Permit change to let casings be moved off depot

This story was published Fri, Jul 6, 2001

By Mary Hopkin
Herald Oregon bureau

HERMISTON - Incinerated chemical weapons casings could be moved off the Umatilla Chemical Depot and recycled as scrap metal as long as no sarin is detected under a permit change approved by the state.

The Department of Environmental Quality decision last week is the first in a number of permit modifications being reviewed by the DEQ for dealing with secondary wastes from the Umatilla Chemical Agent Disposal Facility.

The Army is preparing to destroy 7.4 million pounds of chemical weapons at the facility on the Umatilla Chemical Depot, seven miles west of Hermiston.

But the DEQ and Army must agree on what is going to happen with the secondary wastes before the Army can start incineration.

Secondary wastes are the wastes created during incineration - like the ash created, the weapons casings, hydraulic fluid from machinery and the brine captured in the incinerators' air pollution filters.

Sue Oliver of the DEQ said under the original permit the DEQ gave to the disposal facility no secondary wastes could be shipped off the site unless it is agent-free.

The catch is the phrase "agent-free," which is scientifically impossible to prove, she said. "Science doesn't allow for zero."

Essentially, that meant the Army would not be able to move any secondary wastes off the site.

This particular permit modification requires the munitions casings that previously contained the nerve agent sarin be burned in the incinerator's metal parts furnace for 15 minutes at 1,000 degrees.

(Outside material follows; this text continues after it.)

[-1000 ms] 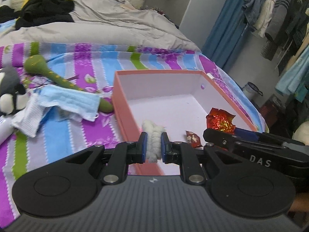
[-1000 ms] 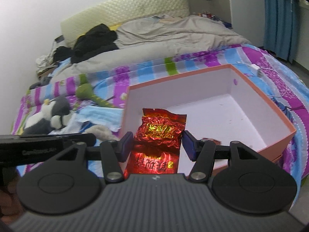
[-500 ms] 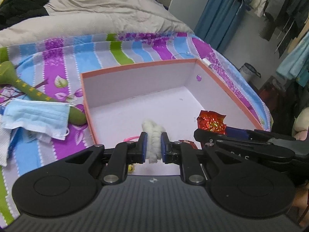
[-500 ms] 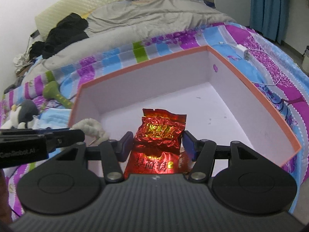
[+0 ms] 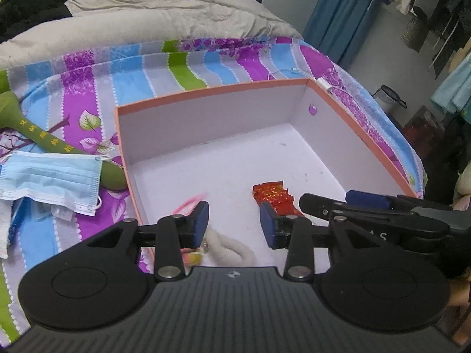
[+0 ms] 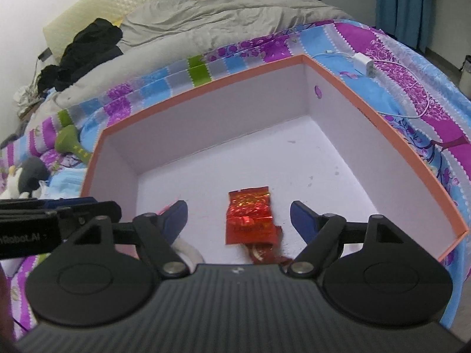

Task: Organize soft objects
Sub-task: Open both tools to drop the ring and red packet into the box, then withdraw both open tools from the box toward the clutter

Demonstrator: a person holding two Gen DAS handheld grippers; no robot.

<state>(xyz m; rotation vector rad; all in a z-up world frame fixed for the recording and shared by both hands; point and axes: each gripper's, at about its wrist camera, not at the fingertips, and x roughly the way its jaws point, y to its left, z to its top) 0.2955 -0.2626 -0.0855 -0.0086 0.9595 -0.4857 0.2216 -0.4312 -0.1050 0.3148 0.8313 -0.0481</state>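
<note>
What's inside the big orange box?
The orange cardboard box holds a red foil packet, a fluffy white loop and a pink band. The gripper bodies cover its near edge, so more may lie hidden there.

Dim, even indoor light, soft shadows, strong fisheye bending at edges, dark vignetted corners, slight blur

Left claw (image 5: 234, 223), right claw (image 6: 239, 219): black linkages, blue pads, silver pivot screws, ribbed grey housing.
</note>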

Then they may be taken to a scrap metal smelter or a permitted hazardous waste disposal facility, such as the one at Arlington.

Oliver said the Army has tested casings that were run through the metal parts furnace at the Tooele Chemical Agent Disposal Facility in Utah. "We think it's very clean," she said.

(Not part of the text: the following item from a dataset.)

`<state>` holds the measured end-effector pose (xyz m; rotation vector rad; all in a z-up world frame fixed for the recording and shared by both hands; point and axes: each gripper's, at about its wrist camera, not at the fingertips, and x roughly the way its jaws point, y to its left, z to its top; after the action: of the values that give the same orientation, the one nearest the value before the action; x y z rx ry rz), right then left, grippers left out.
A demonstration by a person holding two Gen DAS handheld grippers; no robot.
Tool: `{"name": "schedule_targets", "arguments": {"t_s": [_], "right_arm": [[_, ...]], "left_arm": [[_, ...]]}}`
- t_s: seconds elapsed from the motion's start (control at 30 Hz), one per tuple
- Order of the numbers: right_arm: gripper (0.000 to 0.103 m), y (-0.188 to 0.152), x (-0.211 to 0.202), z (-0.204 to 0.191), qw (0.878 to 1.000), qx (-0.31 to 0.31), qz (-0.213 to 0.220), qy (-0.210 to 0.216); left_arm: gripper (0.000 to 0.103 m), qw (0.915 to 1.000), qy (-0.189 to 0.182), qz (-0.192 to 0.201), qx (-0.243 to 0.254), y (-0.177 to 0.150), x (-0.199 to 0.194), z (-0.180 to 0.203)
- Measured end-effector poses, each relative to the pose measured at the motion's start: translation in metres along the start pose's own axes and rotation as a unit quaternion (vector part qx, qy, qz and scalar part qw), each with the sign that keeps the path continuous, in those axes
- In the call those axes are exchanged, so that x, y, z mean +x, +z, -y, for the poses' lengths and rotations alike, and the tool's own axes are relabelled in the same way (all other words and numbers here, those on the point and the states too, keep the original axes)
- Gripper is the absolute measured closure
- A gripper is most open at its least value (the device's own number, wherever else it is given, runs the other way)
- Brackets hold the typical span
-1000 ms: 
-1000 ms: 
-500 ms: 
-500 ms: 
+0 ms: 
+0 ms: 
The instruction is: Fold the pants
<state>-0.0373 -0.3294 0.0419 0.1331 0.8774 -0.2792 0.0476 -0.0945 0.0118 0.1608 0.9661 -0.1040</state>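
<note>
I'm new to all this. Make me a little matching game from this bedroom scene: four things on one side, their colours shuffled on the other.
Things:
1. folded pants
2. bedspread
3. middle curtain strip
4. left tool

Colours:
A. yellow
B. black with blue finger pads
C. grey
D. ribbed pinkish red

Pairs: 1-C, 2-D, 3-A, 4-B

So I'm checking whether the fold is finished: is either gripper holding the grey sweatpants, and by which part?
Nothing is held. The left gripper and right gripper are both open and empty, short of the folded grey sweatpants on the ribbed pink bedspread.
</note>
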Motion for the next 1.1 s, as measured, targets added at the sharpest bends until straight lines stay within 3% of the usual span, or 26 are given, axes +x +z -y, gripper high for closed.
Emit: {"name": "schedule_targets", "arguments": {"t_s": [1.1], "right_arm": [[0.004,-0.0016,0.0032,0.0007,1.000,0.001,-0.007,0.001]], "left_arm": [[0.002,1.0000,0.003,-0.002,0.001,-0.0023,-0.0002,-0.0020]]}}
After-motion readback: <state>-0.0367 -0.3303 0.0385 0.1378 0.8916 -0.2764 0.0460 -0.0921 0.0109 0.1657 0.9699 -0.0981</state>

Oliver said the Army must meet requirements for each chemical agent present - the nerve agents sarin and VX, and for mustard with each particular waste product.

A separate permit modification must be approved for each, she said.

Sarin-filled bombs and projectiles will be the first weapons to be incinerated at the plant, Oliver said. "That's why we looked at this (permit modification request) first."